友達が泣いている。美香子が泣いている。先生が泣いている。四谷先生が泣いている。お母さんが泣いている。お父さんが泣いている。…なんだろう。すごく悲しい気持ちだけど、私は幸せだ。こんなに愛されてたなんて。悔いはもう……
「ナナカ!なんでっ……!」
ナオト!
「ナナカ!ナナカ!どうしてお前が!……俺を置いていくんだよ!」
ナオトが叫んでいた。ナオト、ごめんね。ごめん。私ももっと一緒にいたかった。幽霊が涙を流すのかは知らないが、目頭が熱くなった気がした。
「俺はお前に伝えたいことがあったのに…!」
私も伝えたかった。この気持ちを。死んでも消えない、この強い気持ちを。けどもう…
「……俺も死んだら、会えるかな?」
!!
「なんかすごくつまらなく感じるよ、ナナカ。お前がいないなら別に…」
ナオト!ダメだよ!死なないで!嫌だ!やめて!お願い!どうして!!
ああ、もしも、もしも神様がいるのなら、もう一度死ぬ前に戻りたい。ナオトに会いたい。会って伝えたい。そして二人で、この先を生きていたいよ!!
その時、光が私を包んだ。暖かい光。
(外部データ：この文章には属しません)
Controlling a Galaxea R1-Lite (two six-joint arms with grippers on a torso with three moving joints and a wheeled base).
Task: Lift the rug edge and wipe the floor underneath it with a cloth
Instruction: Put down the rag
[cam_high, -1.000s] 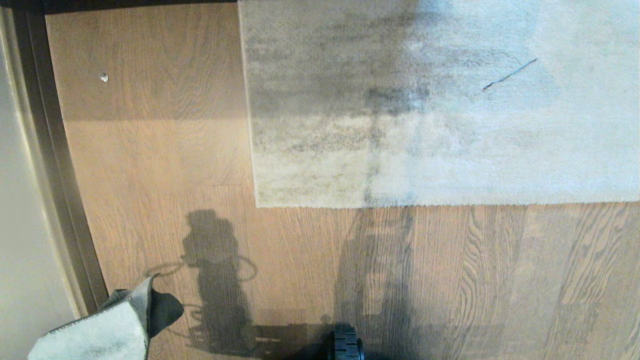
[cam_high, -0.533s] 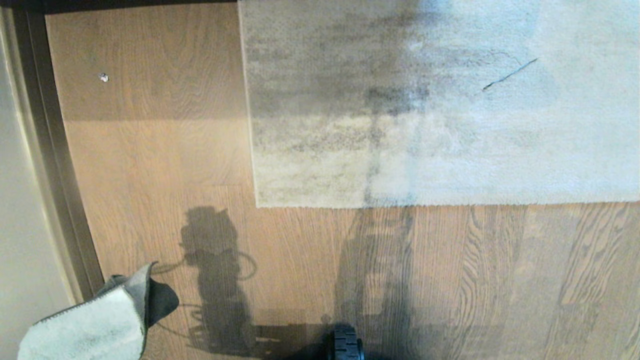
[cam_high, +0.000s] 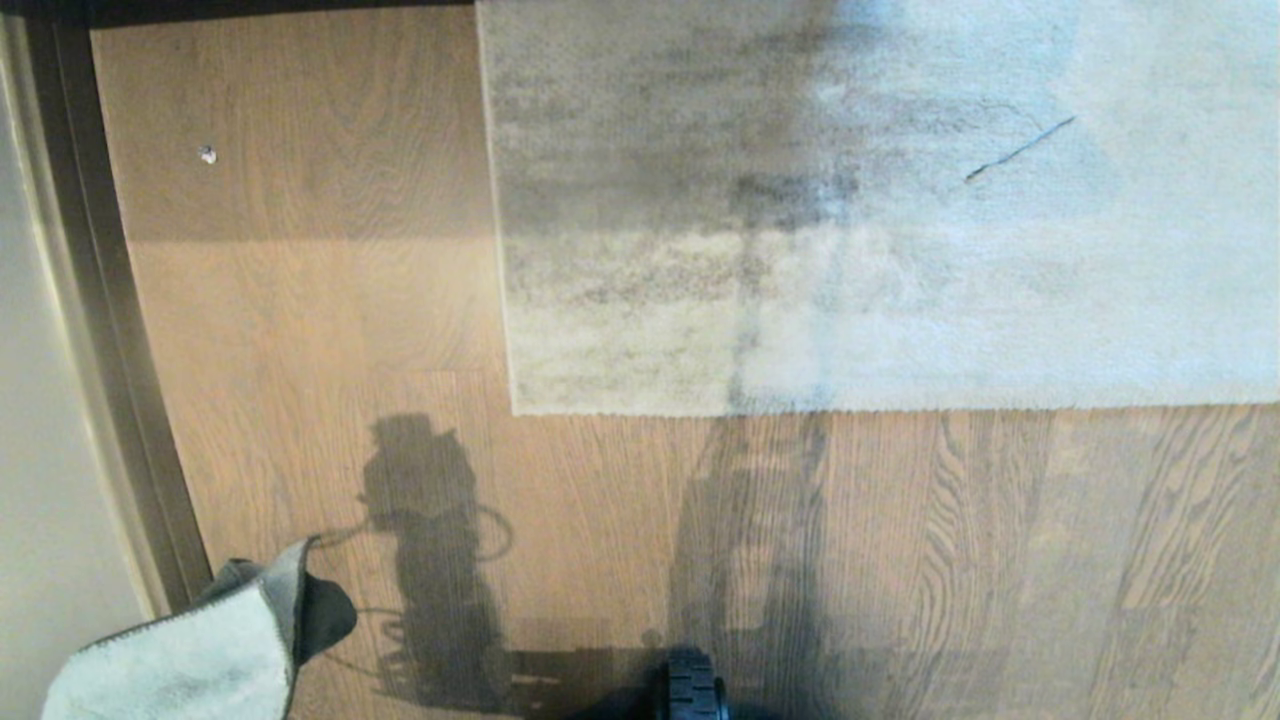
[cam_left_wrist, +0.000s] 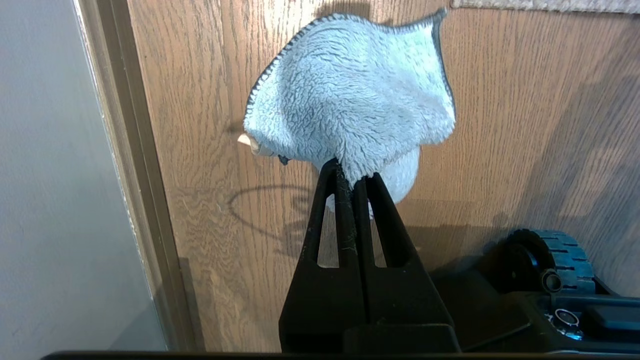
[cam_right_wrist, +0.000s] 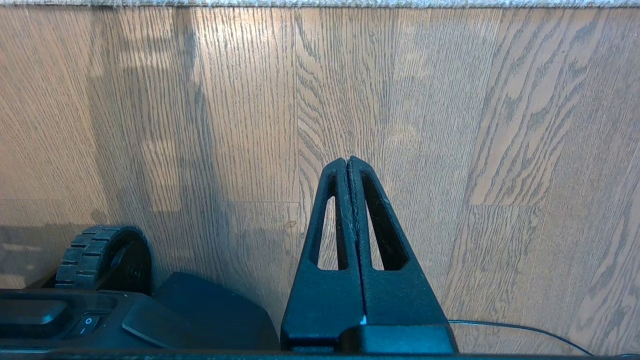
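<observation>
From the head view, the rug edge (cam_high: 800, 408) lies flat on the floor (cam_high: 300, 320), its square corner sitting ahead of the robot and a little to its left, with dark smudges across the pile behind it. The cloth (cam_high: 190, 660) shows at the robot's near left, close to the dark baseboard (cam_high: 110, 330), raised off the boards; neither arm itself can be seen here, only a base wheel (cam_high: 692, 690) at the near edge. Nothing is lifted yet, so the risk I would judge first is the rug: a thin, flat border gives closed fingers little to catch, and a scrape along the pile could slide off it or push the corner instead of raising it. In the left wrist view, the left gripper (cam_left_wrist: 354, 172) has its fingers pressed together on a small fold of the cloth, the rest fanning out loosely above the floor. That pinch looks shallow, so dragging it under the rug's weight could tug the rag free. In the right wrist view, the right gripper (cam_right_wrist: 348, 162) hangs over bare floor, its fingers pressed shut on nothing, well short of the rug border along the far side. It must spread them before it can take the edge.
</observation>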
だんだんと眠くなる。瞼が重い。とうとう時間…かな……?
「ナナカ?どうした、ぼーっとして?」
「えっ」
目の前にナオトがいる。
「えっ、えっ、」
どういうこと?なにこれ?天国?
「なに?どうしたんだ?弁当食べないのか?」
ナオトが目の前で戸惑っている。
「えっ、ああうん。食べる…よ。」
私は軽く頬をつねってみる。痛い。これは夢じゃない。じゃあ、さっきのは?さっきのが夢なの?
「おっ、今日はハンバーグだ!ウインナーも二つある……元気がないなら、一個食うか?」
ナオトはそう言ってタコの形のウインナーを箸でつかんだ。
「いや、大丈夫だよ!ちょっとぼーっとしてただけ!」
私はそう言って弁当箱を開く。あれ?この唐揚げ弁当。少し前に食べた気が?ナオトの弁当も見たことある気がする。私はふとスマホの電源をいれる。
「!!」
七月……七日!?一週間前!?さっきまでは十四日だったはず。やっぱり長い夢を見ていたのかな?でも、にしてはやけに現実味のあったような。私は刺されたはずの場所をさすりながら考える。痛くはない。けど記憶には残っている。確かにここを刺され、苦しんだ。なんとなく幽霊になったときの浮遊感も記憶に残っている。夢なのかな?現実なのかな?仮に現実なら、時が戻ったってこと?そんなことあるわけ…
「おい!本当に大丈夫か?今日はやけにぼーっとしてるな。」
「えっ、ごめん。ちょっと考え事しててね。」
私は弁当を頬張り始めた。考えたって仕方ない。きっと夢だったんだ。長くて悪い夢。その時だった。
「よーし!パン買ってきたぜ!」
教室に橋本くんが勢いよく入ってきた。そして、思いっきり転んだのだ。
「えっ!」
思わず声が出る。やっぱり見たことある光景だ。一週間ぐらい前に…周りからは笑い声が聞こえる。けど私はそれどころではなかった。
その後の授業では、解いた覚えのある抜き打ちテストが行われ、授業内容も見たことあるものだった。冷たい汗が頬を伝わる。緊張が全身に走る。私は今日一日気が気でなかった。気づけば終礼が終わり、周りが帰り始めていた。
「七瀬大丈夫か?ずっと、ぼーっとしてるが。」
「先生…」
心配した四谷先生が話しかけてくれた。
「何かあるなら、相談してくれよ。俺じゃなくても、ほら、今本の方が話しやすいだろ?」
先生は隣を向く。そっちを見ると心配そうな顔で、ナオトが私を見ていた。
「……そうですね。ナオト、今日部室に行こ。相談したいことがあるの。」
ナオトは頷いた。先生の言う通りだ。抱え込んでいたって仕方がない。
「そうか、部室に行くか。戸締りしっかりしろよー。また、何かあったら先生を呼べよー!先生、暇だから。はは!」
先生は私が和むように笑った。
「先生、ありがとうございます。」
私は頭を下げ、部室に向かった。